Reframing found family not as problem solved but as daily spiritual discipline requiring continuous devotion, presence, and recommitment similar to Rabia's prayer.
Rabia's devotional life wasn't a destination reached but a continuous practice of turning toward divine presence moment by moment. Her love wasn't achievement but daily recommitment. Found family operates similarly: belonging is not destination achieved through time or shared history but spiritual practice requiring continuous devotion. This reframing liberates diaspora communities from expecting belonging to feel automatic or effortless. Instead, members understand that maintaining found family requires the same intention as prayer—regular gathering, deliberate attention, conflict resolution, renewed commitment.

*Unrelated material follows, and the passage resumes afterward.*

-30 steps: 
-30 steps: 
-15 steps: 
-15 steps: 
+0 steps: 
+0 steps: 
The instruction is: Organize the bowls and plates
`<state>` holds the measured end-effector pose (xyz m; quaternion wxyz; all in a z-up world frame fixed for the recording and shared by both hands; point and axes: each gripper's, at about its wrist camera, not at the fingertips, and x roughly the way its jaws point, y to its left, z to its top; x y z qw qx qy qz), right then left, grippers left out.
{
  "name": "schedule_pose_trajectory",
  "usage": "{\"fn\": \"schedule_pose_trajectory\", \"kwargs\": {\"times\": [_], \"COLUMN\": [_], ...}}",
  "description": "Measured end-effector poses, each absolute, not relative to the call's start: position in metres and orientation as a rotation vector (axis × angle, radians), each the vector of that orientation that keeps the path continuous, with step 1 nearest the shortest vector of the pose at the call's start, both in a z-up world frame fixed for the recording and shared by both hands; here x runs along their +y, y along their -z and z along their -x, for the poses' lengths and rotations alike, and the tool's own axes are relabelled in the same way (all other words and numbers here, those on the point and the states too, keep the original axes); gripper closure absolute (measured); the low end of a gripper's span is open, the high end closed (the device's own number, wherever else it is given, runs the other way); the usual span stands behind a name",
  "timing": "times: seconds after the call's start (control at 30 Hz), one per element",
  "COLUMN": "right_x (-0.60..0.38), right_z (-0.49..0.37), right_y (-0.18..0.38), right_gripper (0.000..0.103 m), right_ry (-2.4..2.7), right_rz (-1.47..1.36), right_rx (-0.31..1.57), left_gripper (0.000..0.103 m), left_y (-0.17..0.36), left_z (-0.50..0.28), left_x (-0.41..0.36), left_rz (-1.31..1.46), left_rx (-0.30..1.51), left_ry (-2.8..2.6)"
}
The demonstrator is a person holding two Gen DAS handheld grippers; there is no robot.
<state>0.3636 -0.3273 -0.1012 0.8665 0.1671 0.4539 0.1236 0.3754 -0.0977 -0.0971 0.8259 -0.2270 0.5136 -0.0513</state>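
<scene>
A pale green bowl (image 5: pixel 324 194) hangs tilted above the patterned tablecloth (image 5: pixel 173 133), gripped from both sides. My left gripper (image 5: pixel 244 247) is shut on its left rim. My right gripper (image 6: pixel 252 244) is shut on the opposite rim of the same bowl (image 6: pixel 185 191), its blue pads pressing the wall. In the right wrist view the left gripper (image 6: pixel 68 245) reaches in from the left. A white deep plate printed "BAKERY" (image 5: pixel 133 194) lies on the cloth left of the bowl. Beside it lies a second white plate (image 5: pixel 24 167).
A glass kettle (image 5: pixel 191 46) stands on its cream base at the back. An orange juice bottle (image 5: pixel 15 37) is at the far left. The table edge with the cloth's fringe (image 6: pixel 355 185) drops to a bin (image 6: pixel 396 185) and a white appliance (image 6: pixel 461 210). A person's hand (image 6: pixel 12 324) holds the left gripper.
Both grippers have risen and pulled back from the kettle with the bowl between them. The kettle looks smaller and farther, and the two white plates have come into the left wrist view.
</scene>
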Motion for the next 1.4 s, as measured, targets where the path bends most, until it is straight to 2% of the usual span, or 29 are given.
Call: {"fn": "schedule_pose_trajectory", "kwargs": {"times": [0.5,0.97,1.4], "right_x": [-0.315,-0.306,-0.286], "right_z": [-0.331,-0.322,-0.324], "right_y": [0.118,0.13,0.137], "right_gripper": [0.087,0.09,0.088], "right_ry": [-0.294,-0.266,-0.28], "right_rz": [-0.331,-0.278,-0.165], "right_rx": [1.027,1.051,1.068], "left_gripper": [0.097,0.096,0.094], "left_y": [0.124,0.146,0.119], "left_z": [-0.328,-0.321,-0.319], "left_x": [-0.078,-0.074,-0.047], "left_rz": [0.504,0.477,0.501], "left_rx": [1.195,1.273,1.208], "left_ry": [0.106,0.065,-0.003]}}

This practice-based understanding acknowledges that displacement creates ongoing complexity; belonging won't stabilize into comfortable certainty. Found family members practice belonging through showing up, speaking truth, making room, bearing witness, forgiving. Rabia's model suggests this continuous practice isn't failure but the authentic shape of devotion. Migration's reality is perpetual adjustment; found family that understands belonging as practice rather than destination can sustain itself through seasons of difficulty. The practice itself—choosing each other repeatedly—constitutes the family, making diaspora belonging paradoxically more resilient than blood kinship.
Peri can explain this concept, give practical examples, help you decide whether it applies to your situation, or recommend a journey if appropriate.